• [WHAT YOU SHOULD DO] Please return the lines below verbatim, beginning at the one that has "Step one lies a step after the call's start" and stopping after the one that has "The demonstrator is", and add no other lines.

• [DATA BLOCK]

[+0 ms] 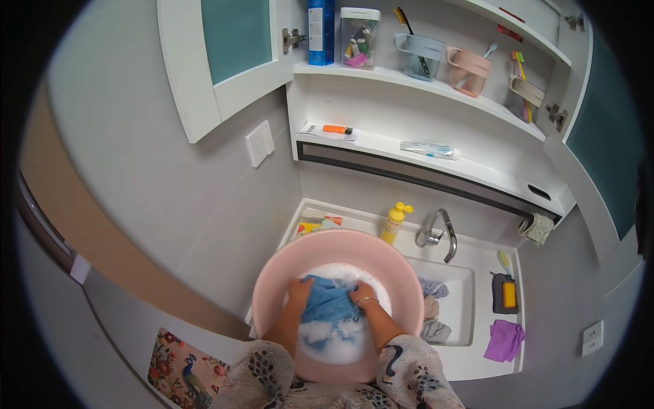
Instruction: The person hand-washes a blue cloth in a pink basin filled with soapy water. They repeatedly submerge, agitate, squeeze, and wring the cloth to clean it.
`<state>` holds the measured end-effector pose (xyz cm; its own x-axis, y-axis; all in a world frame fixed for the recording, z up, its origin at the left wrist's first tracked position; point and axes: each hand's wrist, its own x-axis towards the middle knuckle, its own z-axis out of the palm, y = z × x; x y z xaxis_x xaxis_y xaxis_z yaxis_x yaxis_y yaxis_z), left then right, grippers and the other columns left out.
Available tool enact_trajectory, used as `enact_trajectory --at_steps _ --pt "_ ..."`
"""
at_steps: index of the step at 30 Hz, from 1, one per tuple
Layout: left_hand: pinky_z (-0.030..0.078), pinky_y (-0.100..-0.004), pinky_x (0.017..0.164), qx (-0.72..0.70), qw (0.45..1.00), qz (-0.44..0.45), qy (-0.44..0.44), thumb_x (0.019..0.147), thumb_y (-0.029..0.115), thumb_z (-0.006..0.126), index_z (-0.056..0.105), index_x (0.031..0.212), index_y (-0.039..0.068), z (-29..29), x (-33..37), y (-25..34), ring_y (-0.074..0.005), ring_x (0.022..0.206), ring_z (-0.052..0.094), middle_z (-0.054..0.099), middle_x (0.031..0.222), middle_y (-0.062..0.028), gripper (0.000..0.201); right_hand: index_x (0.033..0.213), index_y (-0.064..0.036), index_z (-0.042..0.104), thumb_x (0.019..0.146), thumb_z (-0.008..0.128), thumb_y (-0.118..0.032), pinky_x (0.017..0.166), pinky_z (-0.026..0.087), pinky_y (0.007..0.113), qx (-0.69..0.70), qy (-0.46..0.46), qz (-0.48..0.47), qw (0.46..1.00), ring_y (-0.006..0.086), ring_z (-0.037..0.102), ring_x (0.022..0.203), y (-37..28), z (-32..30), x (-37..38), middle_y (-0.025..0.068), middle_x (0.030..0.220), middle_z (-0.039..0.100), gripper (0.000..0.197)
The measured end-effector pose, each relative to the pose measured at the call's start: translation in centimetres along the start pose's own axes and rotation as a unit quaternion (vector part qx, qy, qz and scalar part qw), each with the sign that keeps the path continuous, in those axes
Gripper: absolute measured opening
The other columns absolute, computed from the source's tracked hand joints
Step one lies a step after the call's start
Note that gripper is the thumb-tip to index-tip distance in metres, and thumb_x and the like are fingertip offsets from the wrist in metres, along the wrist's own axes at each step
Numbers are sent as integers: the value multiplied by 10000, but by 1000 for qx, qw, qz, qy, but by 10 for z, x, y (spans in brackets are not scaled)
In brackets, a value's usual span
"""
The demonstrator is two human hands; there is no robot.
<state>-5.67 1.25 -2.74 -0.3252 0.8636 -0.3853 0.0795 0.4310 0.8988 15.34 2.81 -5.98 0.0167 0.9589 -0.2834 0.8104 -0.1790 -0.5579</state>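
A large pink basin (pixel 272 273) full of white suds (pixel 337 351) stands on the white counter in front of me. Inside it, a wet blue cloth (pixel 330 302) is stretched between my hands, its lower part sunk in the foam. My left hand (pixel 298 292) grips the cloth's left edge, fingers closed round it. At the right edge, my right hand (pixel 362 294), with a thin bracelet at the wrist, pinches the same cloth. Both forearms reach in over the basin's near rim. What kind of garment or towel the cloth is, I cannot tell.
Right of the basin, several damp cloths (pixel 434 332) lie in the white sink (pixel 463 293), below a chrome faucet (pixel 439 235). A yellow bottle (pixel 395 221) stands behind the basin. A purple cloth (pixel 505 340) rests at the right. Open cabinet doors (pixel 208 102) flank the shelves above.
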Motion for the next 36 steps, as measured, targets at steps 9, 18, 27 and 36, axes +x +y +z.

• [RESULT OF THE EXERCISE]
Step one lies a step after the call's start
Note that gripper is the thumb-tip to index-tip distance in metres, and thumb_x and the like are fingertip offsets from the wrist in metres, along the wrist's own axes at each step
Numbers are sent as integers: the value multiplied by 10000, but by 1000 for qx, qw, qz, qy, but by 10 for z, x, y (spans in brackets are not scaled)
In brackets, a value's usual span
"""
The demonstrator is two human hands; there is no robot.

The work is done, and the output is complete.